Let's see, did I leave anything out?

My motto is: Everything in moderation.


----------



## Buckeye (Apr 20, 2018)

As someone on here once said, "if it tastes good, spit it out".


----------



## C'est Moi (Apr 20, 2018)

Victor said:


> On a deathbed, did any one ever say that they wished they had eaten
> more veggies? And more fruit? And no potato chips?
> 
> You will never hear this. If I ate only what they tell you to eat
> ...



How ironic that you posted this on the "Weight loss and Fitness" section of the forum.   What did you expect to be the topics here?


----------



## Victor (Apr 20, 2018)

I know a guy over 30 who has *never *eaten a piece of meat, fruit of any kind and no vegetables except potato and refried beans.
He mainly eats cheese and cheese pizza, burritos. No beverages, only water.  He has no curiosity to try food at all.
I think he's scared of food or something.
Eats like a 4 year old.   Seriously.


----------



## Trade (Apr 20, 2018)

Having lived on this Earth for 70 years one this I've learned is that if you don't like what the dieticians are telling you you should eat, just wait around for a while and it will change.


----------



## Trade (Apr 20, 2018)

Anyone remember Nathan Pritikin? I read one of his books back in the day. Well, I read some of it. What a miserable way to live! About halfway through I slammed dunked it into the trash. Him and his "Pritikin Longevity Center" I was so mad at the guy I felt like hunting him down and punching his lights out. But I got the last laugh. He only lived to be 69. And I'm 70. Even if I drop dead before I make my next keystroke I will have whooped his butt.


----------



## rgp (Apr 20, 2018)

Victor said:


> I know a guy over 30 who has *never *eaten a piece of meat, fruit of any kind and no vegetables except potato and refried beans.
> He mainly eats cheese and cheese pizza, burritos.

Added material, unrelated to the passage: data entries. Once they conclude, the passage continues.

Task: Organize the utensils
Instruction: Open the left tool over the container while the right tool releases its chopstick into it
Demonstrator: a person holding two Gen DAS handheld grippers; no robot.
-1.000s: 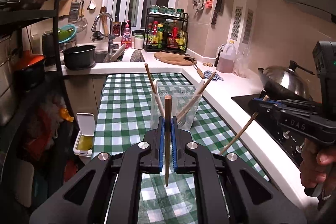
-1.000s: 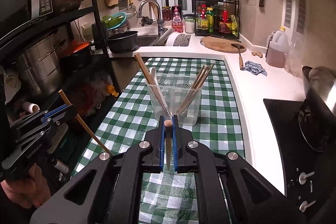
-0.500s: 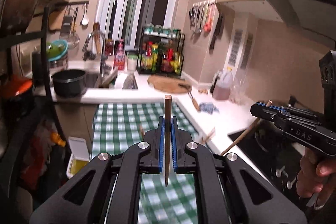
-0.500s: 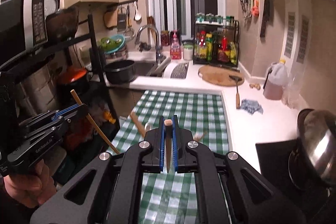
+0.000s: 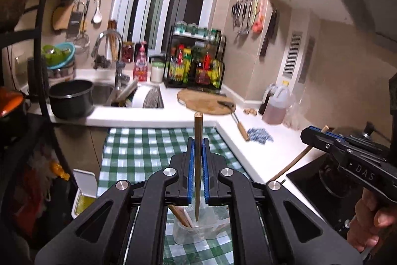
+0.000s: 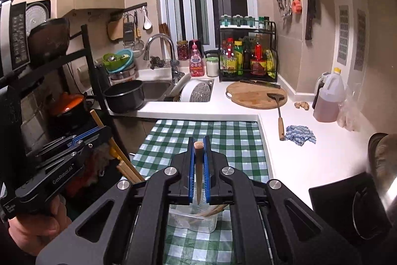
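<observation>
Each chopstick [image 5: 198, 160] stands upright, seemingly tip-down.

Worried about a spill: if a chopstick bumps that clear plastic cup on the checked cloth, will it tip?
Probably easily. The cup looks thin and light, and the chopsticks inside lean against its rim, so it is likely top-heavy. It may also slide on the glossy cloth.

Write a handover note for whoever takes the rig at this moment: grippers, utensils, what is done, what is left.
Left gripper: shut on a chopstick, upright.
Right gripper: shut on its own chopstick.
Clear container: on the checked cloth below both grippers, already holding several chopsticks.
Done: some chopsticks in.
Left: lower these two in and release.
</observation>
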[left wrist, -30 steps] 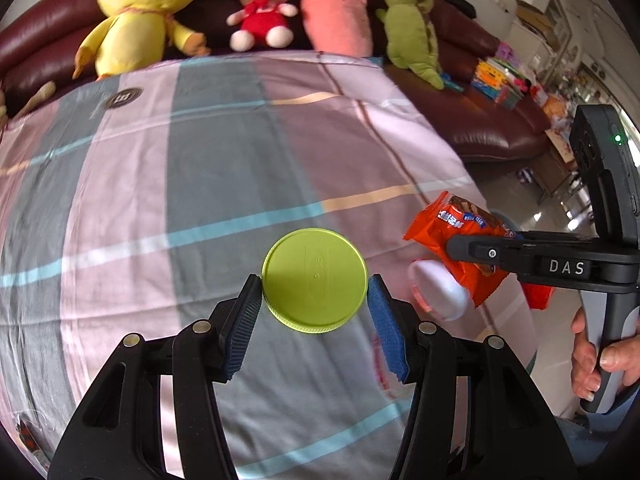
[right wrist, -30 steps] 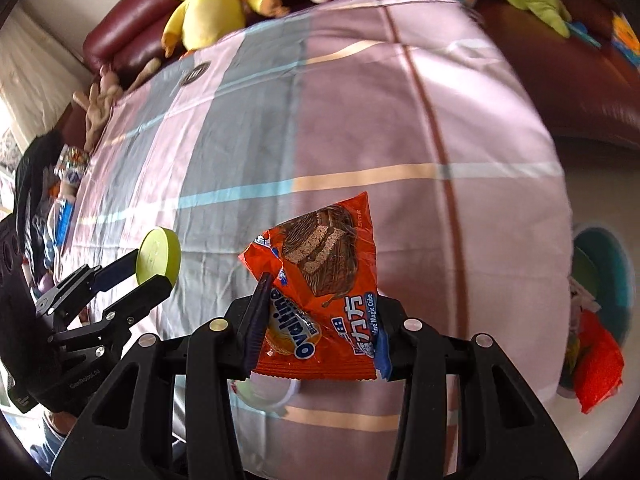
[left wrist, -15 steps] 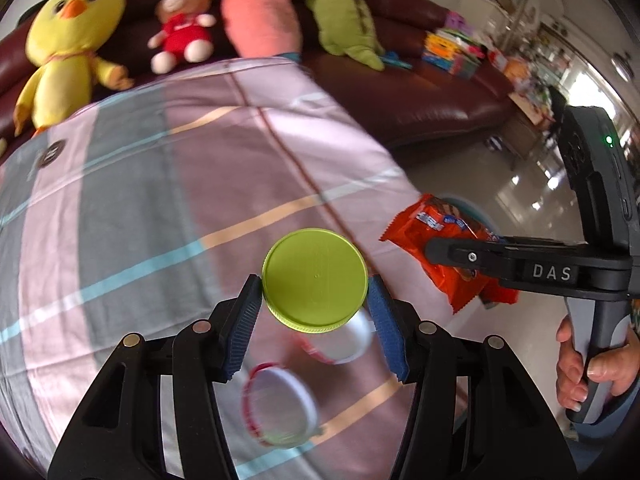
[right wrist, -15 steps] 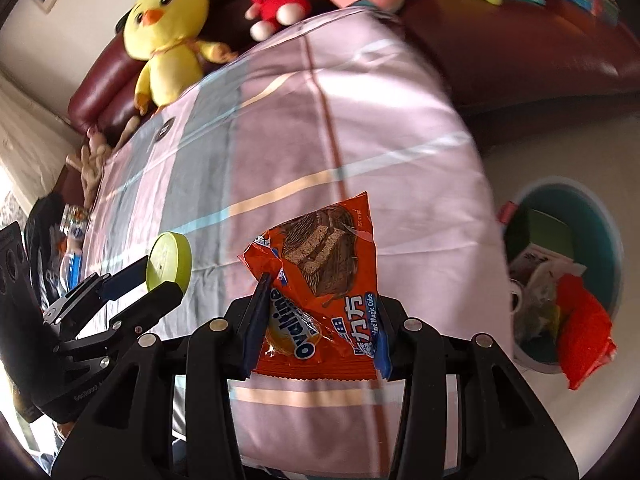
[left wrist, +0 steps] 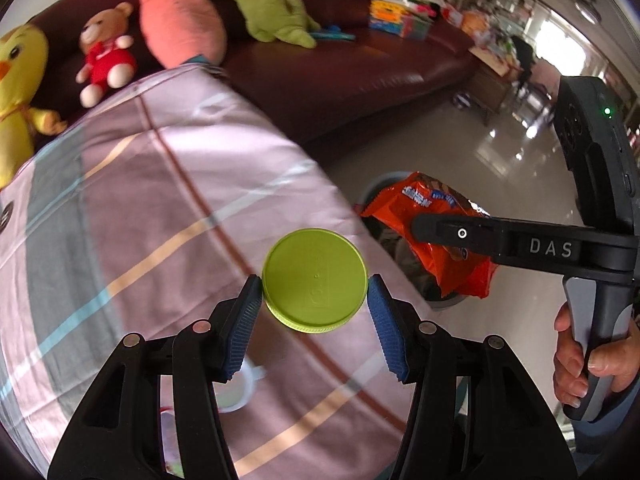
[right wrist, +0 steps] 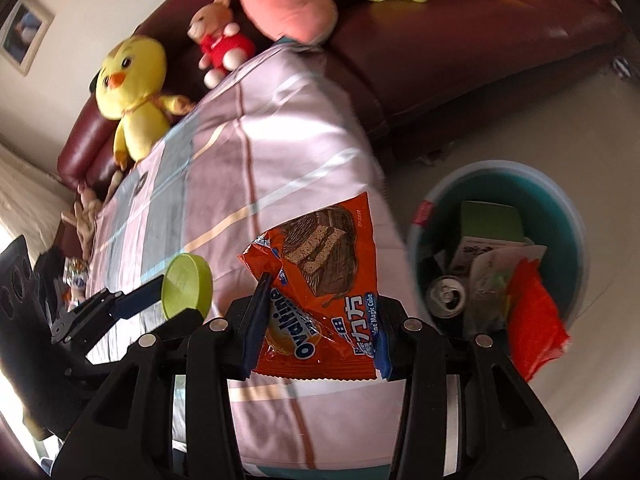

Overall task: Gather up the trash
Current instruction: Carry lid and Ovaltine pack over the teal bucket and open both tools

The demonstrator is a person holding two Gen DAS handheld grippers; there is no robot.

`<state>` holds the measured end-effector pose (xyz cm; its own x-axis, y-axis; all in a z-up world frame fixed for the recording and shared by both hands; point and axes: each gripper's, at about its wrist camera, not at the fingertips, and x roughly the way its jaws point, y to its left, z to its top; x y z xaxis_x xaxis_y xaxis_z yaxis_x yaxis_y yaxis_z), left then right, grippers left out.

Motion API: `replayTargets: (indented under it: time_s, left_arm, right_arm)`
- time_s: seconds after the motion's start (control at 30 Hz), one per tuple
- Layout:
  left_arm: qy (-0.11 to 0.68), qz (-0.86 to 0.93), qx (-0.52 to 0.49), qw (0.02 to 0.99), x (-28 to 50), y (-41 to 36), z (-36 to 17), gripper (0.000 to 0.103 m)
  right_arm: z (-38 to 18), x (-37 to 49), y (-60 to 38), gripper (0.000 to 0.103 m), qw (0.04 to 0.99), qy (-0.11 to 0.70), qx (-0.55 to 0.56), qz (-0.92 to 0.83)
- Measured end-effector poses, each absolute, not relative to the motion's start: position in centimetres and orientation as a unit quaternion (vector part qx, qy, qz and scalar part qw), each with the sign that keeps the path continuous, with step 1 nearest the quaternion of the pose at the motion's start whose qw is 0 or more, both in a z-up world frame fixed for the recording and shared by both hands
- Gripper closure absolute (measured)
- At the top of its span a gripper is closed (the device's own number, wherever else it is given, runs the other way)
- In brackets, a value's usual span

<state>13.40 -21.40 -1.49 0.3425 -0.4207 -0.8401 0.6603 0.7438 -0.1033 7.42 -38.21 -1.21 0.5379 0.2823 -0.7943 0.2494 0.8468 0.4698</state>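
My left gripper (left wrist: 315, 280) is shut on a round lime-green lid (left wrist: 315, 276) and holds it above the right edge of the cloth-covered table. My right gripper (right wrist: 316, 312) is shut on an orange Ovaltine snack wrapper (right wrist: 320, 280), held near the table's right edge. The wrapper also shows in the left wrist view (left wrist: 436, 232), over the bin. A round teal trash bin (right wrist: 560, 200) stands on the floor right of the table, holding a can, a green carton, paper and a red bag. The lid also shows in the right wrist view (right wrist: 186, 286).
The table (left wrist: 160, 200) has a pink, grey and striped cloth. A white cup (left wrist: 240, 392) sits on it below my left gripper. A dark red sofa (left wrist: 360, 68) with plush toys runs behind the table. Shiny floor (left wrist: 500, 160) lies to the right.
Both grippers have swung right with their loads, from over the table toward its right edge. The trash bin has come fully into the right wrist view.
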Motion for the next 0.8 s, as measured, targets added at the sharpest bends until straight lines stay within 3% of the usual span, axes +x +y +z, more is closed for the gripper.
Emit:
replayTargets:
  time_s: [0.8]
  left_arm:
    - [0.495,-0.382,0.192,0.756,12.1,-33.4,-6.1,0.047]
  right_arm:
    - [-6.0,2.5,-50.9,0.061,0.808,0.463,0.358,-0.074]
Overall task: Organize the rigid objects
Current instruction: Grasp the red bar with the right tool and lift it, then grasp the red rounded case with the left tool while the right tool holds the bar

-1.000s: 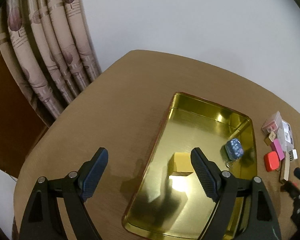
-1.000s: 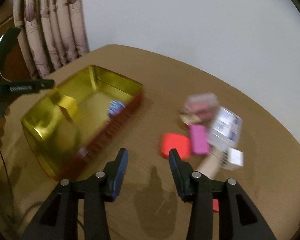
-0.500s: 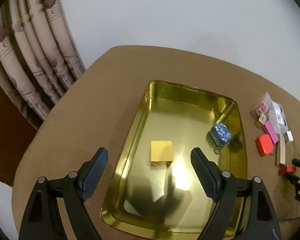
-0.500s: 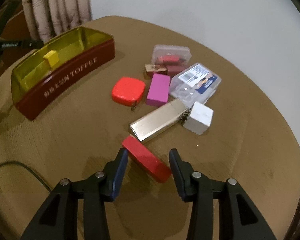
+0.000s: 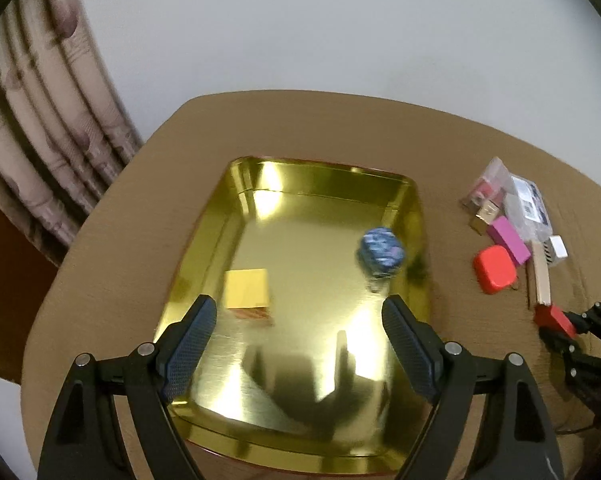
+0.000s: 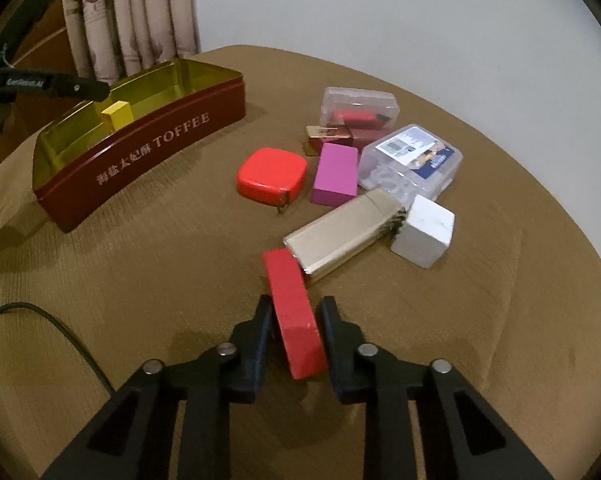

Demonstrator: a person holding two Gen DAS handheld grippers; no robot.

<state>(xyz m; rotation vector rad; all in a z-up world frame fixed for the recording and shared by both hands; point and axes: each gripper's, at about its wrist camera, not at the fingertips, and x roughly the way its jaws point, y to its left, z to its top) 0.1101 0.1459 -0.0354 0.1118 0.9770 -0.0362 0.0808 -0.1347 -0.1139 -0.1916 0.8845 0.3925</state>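
Right gripper point(image 6: 294, 330) has just closed on the red block point(image 6: 294, 312), long axis along its fingers | toffee tin point(image 6: 148, 148) lies up-left across the table | left gripper point(image 5: 300, 344) hangs wide open, empty, over the tin.

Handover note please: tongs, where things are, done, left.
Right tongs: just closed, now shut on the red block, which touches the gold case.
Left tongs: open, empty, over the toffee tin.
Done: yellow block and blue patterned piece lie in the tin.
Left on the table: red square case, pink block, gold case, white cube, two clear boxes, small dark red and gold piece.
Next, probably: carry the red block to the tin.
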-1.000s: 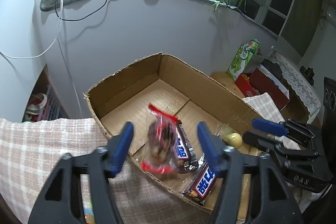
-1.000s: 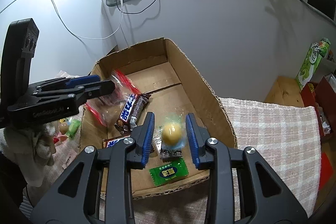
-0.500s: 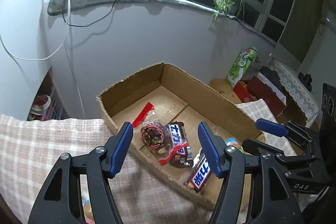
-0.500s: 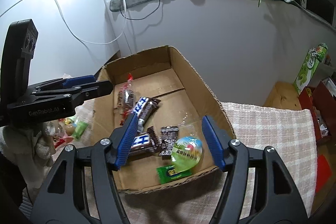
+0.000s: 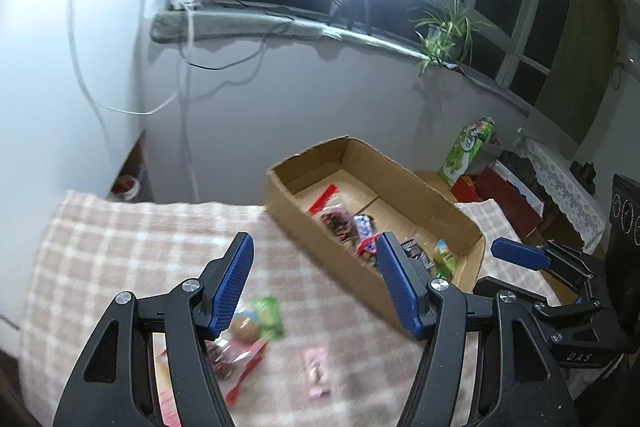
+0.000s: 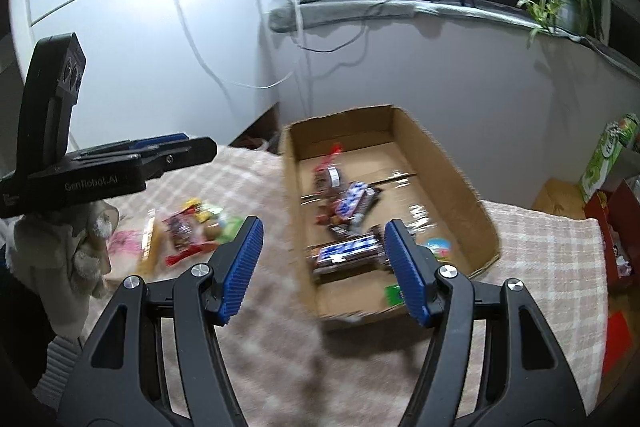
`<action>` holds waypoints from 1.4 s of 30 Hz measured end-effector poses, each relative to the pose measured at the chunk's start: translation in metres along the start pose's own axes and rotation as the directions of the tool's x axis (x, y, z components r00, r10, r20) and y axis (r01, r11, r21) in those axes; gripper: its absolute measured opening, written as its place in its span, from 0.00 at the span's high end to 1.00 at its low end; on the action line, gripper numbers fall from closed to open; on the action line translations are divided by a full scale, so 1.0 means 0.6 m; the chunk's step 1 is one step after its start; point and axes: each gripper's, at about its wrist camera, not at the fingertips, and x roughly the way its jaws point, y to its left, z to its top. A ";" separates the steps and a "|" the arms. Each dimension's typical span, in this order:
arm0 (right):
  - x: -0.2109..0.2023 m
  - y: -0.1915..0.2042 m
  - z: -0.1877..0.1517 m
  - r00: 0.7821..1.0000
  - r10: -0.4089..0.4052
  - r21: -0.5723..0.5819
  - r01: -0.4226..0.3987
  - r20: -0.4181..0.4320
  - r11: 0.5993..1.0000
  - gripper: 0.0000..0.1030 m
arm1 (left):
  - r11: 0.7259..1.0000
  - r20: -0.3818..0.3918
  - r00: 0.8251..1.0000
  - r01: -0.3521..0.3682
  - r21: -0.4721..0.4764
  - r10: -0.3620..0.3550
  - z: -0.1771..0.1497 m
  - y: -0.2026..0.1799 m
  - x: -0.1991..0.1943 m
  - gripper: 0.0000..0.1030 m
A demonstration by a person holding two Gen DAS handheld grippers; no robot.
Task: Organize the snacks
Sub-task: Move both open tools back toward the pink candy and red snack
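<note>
Snacks: a second ago each of our grippers was over the cardboard box (image 6: pixel 448 163) letting one go; now left gripper (image 5: pixel 312 283) and right gripper (image 6: pixel 324 267) have pulled back, jaws spread, holding nothing. So both drops landed; chocolate bars (image 6: pixel 348 251) and red-sealed bag (image 5: pixel 336 219) lie inside. Loose snack pile (image 6: pixel 192 227) waits on the checked cloth (image 5: pixel 140 239), left of the box, plus a pink wrapper (image 5: pixel 318 371). We judge the near box wall the only obstacle. Frames are blurry.
</note>
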 end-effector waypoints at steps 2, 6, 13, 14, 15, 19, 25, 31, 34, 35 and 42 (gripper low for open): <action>-0.004 0.023 -0.008 1.000 0.023 -0.016 -0.023 -0.007 1.000 0.36 | 1.000 0.005 1.000 -0.011 -0.011 0.011 -0.011 0.014 -0.023 0.38; 0.004 0.061 -0.023 0.998 0.055 -0.041 -0.056 -0.033 0.998 0.36 | 0.998 0.012 0.999 -0.038 -0.045 0.038 -0.037 0.044 -0.062 0.38; 0.043 0.116 -0.058 0.989 0.097 -0.063 -0.104 -0.109 0.993 0.36 | 0.994 -0.029 0.997 -0.074 -0.080 0.071 -0.076 0.087 -0.072 0.38; 0.051 0.121 -0.063 0.988 0.101 -0.061 -0.108 -0.121 0.992 0.36 | 0.994 -0.041 0.997 -0.073 -0.081 0.070 -0.080 0.090 -0.066 0.38; 0.056 0.125 -0.068 0.986 0.104 -0.058 -0.112 -0.132 0.992 0.36 | 0.994 -0.050 0.996 -0.072 -0.080 0.069 -0.085 0.093 -0.062 0.38; 0.089 0.144 -0.087 0.979 0.101 -0.066 -0.114 -0.180 0.991 0.36 | 0.995 -0.097 0.993 -0.074 -0.066 0.068 -0.100 0.101 -0.034 0.39; 0.128 0.151 -0.098 0.969 0.099 -0.051 -0.113 -0.228 0.992 0.41 | 0.996 -0.181 0.979 -0.091 0.010 0.092 -0.109 0.100 0.022 0.45; 0.155 0.155 -0.100 0.962 0.102 -0.044 -0.116 -0.254 0.992 0.41 | 0.993 -0.242 0.964 -0.100 0.056 0.111 -0.112 0.107 0.060 0.45; 0.168 0.158 -0.098 0.958 0.104 -0.040 -0.119 -0.266 0.992 0.41 | 0.989 -0.257 0.957 -0.112 0.101 0.135 -0.110 0.104 0.077 0.45; 0.173 0.159 -0.097 0.957 0.102 -0.041 -0.118 -0.270 0.992 0.41 | 0.987 -0.263 0.955 -0.113 0.113 0.139 -0.109 0.103 0.081 0.45; 0.202 0.168 -0.098 0.947 0.090 -0.053 -0.112 -0.309 0.992 0.50 | 0.980 -0.278 0.949 -0.105 0.167 0.149 -0.113 0.101 0.091 0.59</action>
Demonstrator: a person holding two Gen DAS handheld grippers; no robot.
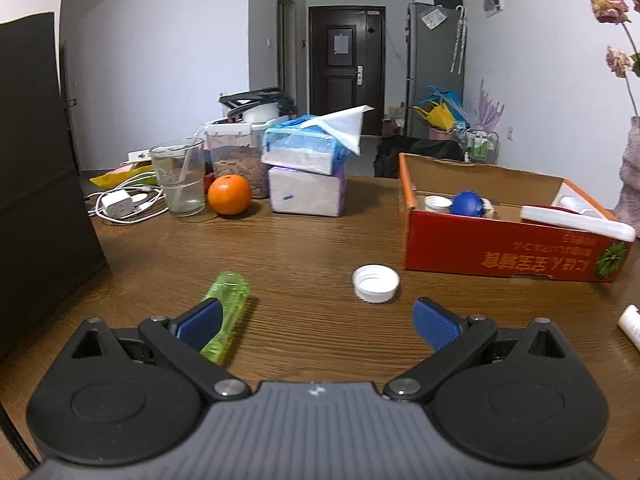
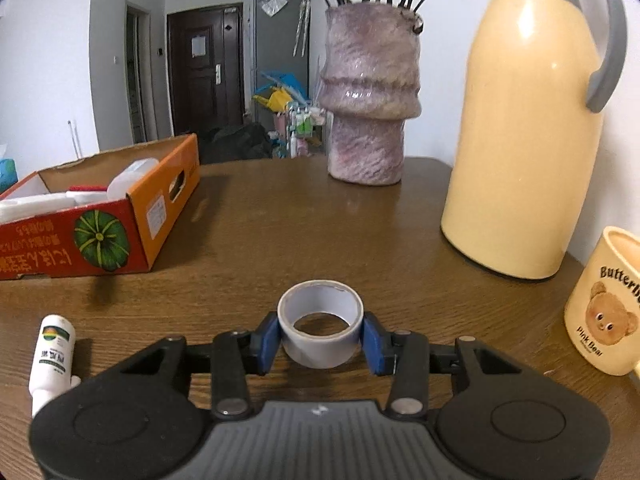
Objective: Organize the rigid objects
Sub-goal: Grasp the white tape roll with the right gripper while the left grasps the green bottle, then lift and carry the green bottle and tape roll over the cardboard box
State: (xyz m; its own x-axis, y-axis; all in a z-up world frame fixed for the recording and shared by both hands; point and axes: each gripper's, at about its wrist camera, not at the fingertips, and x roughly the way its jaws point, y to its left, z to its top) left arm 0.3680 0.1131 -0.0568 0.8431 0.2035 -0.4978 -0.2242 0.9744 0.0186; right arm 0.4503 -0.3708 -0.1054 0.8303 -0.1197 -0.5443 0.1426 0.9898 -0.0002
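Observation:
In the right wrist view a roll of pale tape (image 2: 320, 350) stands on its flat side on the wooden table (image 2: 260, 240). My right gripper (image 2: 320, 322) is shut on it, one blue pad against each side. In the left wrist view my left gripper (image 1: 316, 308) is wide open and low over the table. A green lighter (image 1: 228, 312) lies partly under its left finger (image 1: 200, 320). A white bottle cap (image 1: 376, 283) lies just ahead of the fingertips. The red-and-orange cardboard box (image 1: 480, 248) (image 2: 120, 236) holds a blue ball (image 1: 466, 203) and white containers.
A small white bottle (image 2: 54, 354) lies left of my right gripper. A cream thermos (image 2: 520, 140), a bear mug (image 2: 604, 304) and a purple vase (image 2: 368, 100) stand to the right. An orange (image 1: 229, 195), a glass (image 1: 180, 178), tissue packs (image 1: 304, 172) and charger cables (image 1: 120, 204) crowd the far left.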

No beverages, only water.  He has no curiosity to try food at all.
> I think he's scared of food or something.
> Eats like a 4 year old.   Seriously.




   Remember the guy, about 5 or so years ago that for one year he lived on cheeseburgers & beer *only* ?..I do think he included morning coffee?...It was supposedly documented? After the year, he passed all the tests at the docs office, and lost something like 5-6 pounds.

 I never did / do not remember,.. a follow-up on the story.


----------



## C'est Moi (Apr 20, 2018)

Trade said:


> Anyone remember Nathan Pritikin? I read one of his books back in the day. Well, I read some of it. What a miserable way to live! About halfway through I slammed dunked it into the trash. Him and his "Pritikin Longevity Center" I was so mad at the guy I felt like hunting him down and punching his lights out. But I got the last laugh. He only lived to be 69. And I'm 70. Even if I drop dead before I make my next keystroke I will have whooped his butt.



:lol:


----------



## rgp (Apr 20, 2018)

Trade said:


> Anyone remember Nathan Pritikin? I read one of his books back in the day. Well, I read some of it. What a miserable way to live! About halfway through I slammed dunked it into the trash. Him and his "Pritikin Longevity Center" I was so mad at the guy I felt like hunting him down and punching his lights out. But I got the last laugh. He only lived to be 69. And I'm 70. Even if I drop dead before I make my next keystroke I will have whooped his butt.




   But then there is this.........

  "Nutrition guru *Nathan Pritikin* met his death by suicide in the face of two different kinds of leukemia last February with arteries like those of a child and a heart like that of a young man, according to results of his autopsy being published today for the first time.  ..."But while the extraordinary condition of the vessels supplying blood to the 69-year-old Pritikin's heart is being seized on by advocates of the dietary regimen Pritikin pioneered as proof that his eating habits can cause reversal of hardening of the arteries, the question is likely to remain unresolved and controversial for many more years.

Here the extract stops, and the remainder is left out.